Rudd plays Scott Lang—the miniscule Ant-Man—with his usual low-key charm. But Lang is too low-key a character to really rouse us. And he's a little hazy—a guy with a degree in electrical engineering who for some unexplained reason decided to become a cat burglar? As the movie begins, Scott is being released from prison and welcomed back by his old partner in crime, Luis (a hilarious Michael Peña). Luis and the rest of Scott's former gang mates (David Dastmalchian and rapper T.I.) have a new heist planned. But Scott, in sentimental Marvel fashion, wants to go straight for the sake of his daughter Cassie (Abby Ryder Fortson), who lives with his ex-wife, Maggie (Judy Greer), and her boyfriend, a cop named Paxton (Bobby Cannavale). The slog begins.

Scott manages to get a job (in product placement, at a Baskin-Robbins outlet), but loses it when his criminal record is discovered. Returning to Luis and the boys, he signs on for their planned caper, which involves cracking a safe in the mansion of Dr. Hank Pym (Michael Douglas). The safe turns out to contain only an odd leather uniform, but donning it plunges Scott down into the mini-world of Ant-Man. There, he launches into the movie's first stretch of digital brilliance, fleeing for his life from a gushing faucet and a huge, looming vacuum cleaner, among other terrors. The meticulous design of this sequence stirs something like a sense of wonder—by now the rarest of responses to contemporary CGI.   

Soon we learn that Pym created the Ant-Man suit, and was the first to wear it. Its secret is the Pym Particle, which the doctor has always kept secret. But now his onetime protégé, the demented Darren Cross (Corey Stoll), is attempting to replicate the particle in order to create a deadly wasp-man called Yellowjacket, which he intends to sell for military purposes. Pym is determined to stop Cross, and of course he wants Scott to strap on the Ant suit and help.

Here Marvel demonstrates a manipulative self-awareness. Pym's daughter Hope (Evangeline Lilly), is a martial-arts master, and clearly much better qualified than Scott for Ant-Person duty. The movie plays this obvious fact as an in-joke, but it nevertheless stirs distracting thoughts. One needn't be a droning feminist to wonder what ever happened to DC's long-bruited Wonder Woman movie, or the Black Widow spinoff Marvel really ought to make. Maybe later, Marvel suggests here. For the moment, though, please be content to watch Hope's initial hostility toward Scott—for taking a gig that should be hers—melt into the usual puddle of romantic surrender. 

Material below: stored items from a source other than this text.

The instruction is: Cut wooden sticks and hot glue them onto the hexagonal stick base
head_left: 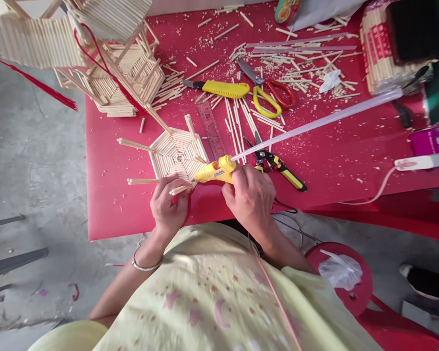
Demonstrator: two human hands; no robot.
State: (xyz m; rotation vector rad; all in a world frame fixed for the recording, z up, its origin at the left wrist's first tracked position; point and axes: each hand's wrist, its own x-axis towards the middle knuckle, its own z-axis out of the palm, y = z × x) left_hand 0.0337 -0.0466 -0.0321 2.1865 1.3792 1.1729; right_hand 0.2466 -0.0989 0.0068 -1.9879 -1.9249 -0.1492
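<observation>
A hexagonal base made of thin wooden sticks lies on the red table, with several stick posts standing up from its corners. My left hand grips one post at the near corner. In my right hand is a yellow hot glue gun, its nozzle at that same corner, close to my left fingers. A long translucent glue stick runs out of the gun's back end to the upper right. Whether the nozzle touches the wood I cannot tell.
Behind the base stand a larger stick-built model with red tassels, a yellow utility knife, scissors and a clear ruler. Pliers lie right of the glue gun. Loose sticks are scattered about. A red stool stands below.
</observation>
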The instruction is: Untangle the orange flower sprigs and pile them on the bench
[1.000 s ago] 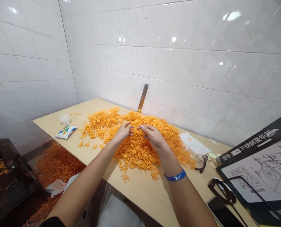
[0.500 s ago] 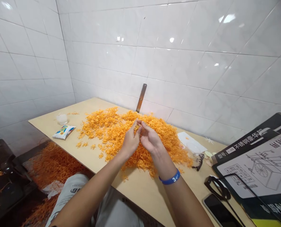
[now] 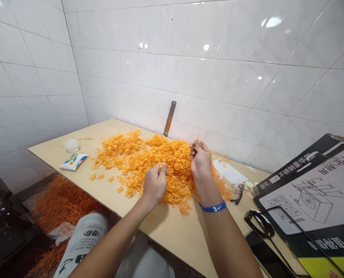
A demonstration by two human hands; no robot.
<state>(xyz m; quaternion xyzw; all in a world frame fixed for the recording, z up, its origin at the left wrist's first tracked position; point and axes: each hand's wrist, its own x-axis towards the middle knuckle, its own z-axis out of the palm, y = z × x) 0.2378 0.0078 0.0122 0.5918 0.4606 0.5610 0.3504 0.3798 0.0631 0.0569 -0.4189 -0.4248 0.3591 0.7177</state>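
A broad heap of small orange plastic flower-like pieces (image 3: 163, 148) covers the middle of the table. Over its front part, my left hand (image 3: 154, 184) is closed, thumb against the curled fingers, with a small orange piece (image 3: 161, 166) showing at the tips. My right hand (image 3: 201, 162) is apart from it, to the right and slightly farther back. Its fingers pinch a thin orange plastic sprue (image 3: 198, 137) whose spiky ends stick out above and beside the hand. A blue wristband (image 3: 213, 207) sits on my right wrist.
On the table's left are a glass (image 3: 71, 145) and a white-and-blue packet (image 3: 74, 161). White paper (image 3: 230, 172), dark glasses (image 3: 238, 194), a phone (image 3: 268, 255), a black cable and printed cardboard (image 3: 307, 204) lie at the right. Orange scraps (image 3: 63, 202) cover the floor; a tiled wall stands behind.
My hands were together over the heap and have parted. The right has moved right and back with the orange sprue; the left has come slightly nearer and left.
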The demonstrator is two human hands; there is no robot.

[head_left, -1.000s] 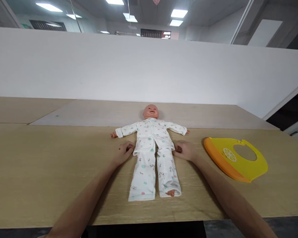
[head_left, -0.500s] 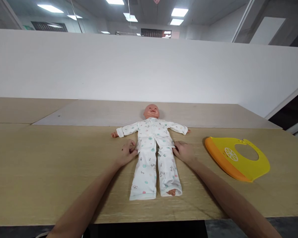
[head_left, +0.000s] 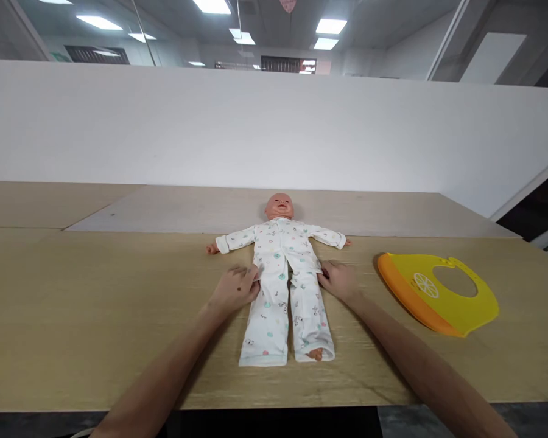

The movie proceeds unsurprisingly toward a tumultuous assault on Cross' big science lair, with Scott soaring around on airborne carpenter ants, navigating a waterway on a raft of fire ants, and battling a bad guy atop a speeding toy train. There's a lot of top-flight digital expertise on display, but it's subverted by the story's uneven construction (and its over-extended length). No matter how big the effects, the picture still feels small and trifling; and the sequel inevitably signaled at the end prompts little in the way of anticipatory excitement.